The overall inequality in Australian society and economy can also be examined in terms of
wealth inequality. It must be noted that wealth is a potential indicator of wellbeing as it
highlights the significant role of the housing prices. It is again significant to note that
Australian response to economic shocks through tax regimes and policy changes was
characterised by the higher unemployment rate among men was compensated through the
benefits on the line of compensation (Kennedy et. al, 2017). The experts regard this approach
as not very superior though.
One of the other major reasons that led to the inequality in the income and distribution trends
was the policy changes of the government. The period beginning from the early 1970s until
the 1980s was subject to a number of policy regimes by the successive governments in order
to bring about the reforms in the nation.
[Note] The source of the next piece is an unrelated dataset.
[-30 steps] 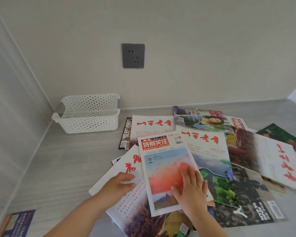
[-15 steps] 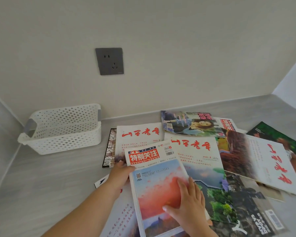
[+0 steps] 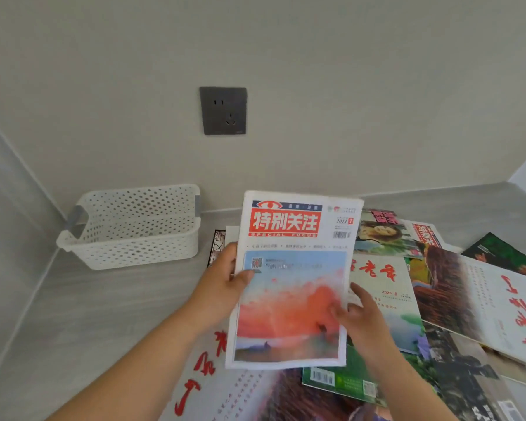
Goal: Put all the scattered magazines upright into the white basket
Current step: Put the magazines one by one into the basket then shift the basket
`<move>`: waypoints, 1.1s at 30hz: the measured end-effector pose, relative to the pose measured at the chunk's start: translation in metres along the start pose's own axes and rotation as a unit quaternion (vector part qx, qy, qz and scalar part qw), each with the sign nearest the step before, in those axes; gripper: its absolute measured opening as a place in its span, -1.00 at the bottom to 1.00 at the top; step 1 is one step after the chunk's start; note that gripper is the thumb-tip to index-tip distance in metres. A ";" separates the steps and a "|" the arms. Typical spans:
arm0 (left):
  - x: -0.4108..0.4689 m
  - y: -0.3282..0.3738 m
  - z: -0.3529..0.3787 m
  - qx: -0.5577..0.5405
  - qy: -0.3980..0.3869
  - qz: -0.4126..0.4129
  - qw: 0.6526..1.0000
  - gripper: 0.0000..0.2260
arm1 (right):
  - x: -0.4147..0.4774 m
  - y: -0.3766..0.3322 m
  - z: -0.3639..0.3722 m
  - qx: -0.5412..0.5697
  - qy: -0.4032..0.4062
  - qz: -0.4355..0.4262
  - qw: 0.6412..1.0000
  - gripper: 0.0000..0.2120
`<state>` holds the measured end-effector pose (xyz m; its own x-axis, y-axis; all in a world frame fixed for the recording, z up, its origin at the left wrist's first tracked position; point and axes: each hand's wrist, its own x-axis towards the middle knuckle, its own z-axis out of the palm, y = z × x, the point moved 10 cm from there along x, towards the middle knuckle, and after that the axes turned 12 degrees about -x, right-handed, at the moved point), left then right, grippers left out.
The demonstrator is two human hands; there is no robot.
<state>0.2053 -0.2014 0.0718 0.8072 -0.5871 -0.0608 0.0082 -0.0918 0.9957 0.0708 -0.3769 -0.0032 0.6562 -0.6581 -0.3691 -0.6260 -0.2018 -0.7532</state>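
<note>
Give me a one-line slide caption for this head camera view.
Both hands lift a red-titled magazine from the scattered pile, white basket empty.

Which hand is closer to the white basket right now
Left. The left hand grips the lifted magazine by its left edge, just right of the white basket. The right hand is at the magazine's far right edge, so farther from the basket.

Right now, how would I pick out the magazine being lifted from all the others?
Start at the grey wall socket; just below it, the left hand and right hand hold one magazine up. Unlike the flat ones, it has a red title block and an orange-pink sky picture.
</note>
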 end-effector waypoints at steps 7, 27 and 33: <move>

Some of the policy changes were in the form of
deregulation of the financial services sector, reduction of the high protective tariffs on
imported goods, privatization of the government-owned industries, and the floatation of the
Australian dollar (Whiteford, 2015). This was in addition to the increased efficiency between
federal and state governments and the combined efforts towards the reformation of the
taxation system marked by the introduction of the Goods and Services Tax. It must be noted
that these reforms took gestation period in order to reveal their real results, which led to the
labelling of the decades of 1970 to 1990 as slow and disappointing in terms of the growth and
real yields.
In addition to the above, the following points are further noteworthy in the Australian
context. In the event of the recent Global Financial Crisis leading to the greatest depression in
the world after the year 2008, Australia together with Korea and Poland, were the only
countries among the OECD countries that were not in the list of the negative trends in the real
GDP growth for the year 2008-09 (OECD, 2011b). Further to note, that the positive trends
were further followed increasing trends in the living standards of Australia. The same is
evident by the 2.8 per cent increase annually in the real per capita household disposable
income for Australia between the year 2002 and 2011 (Sheehan and Gregory, 2011).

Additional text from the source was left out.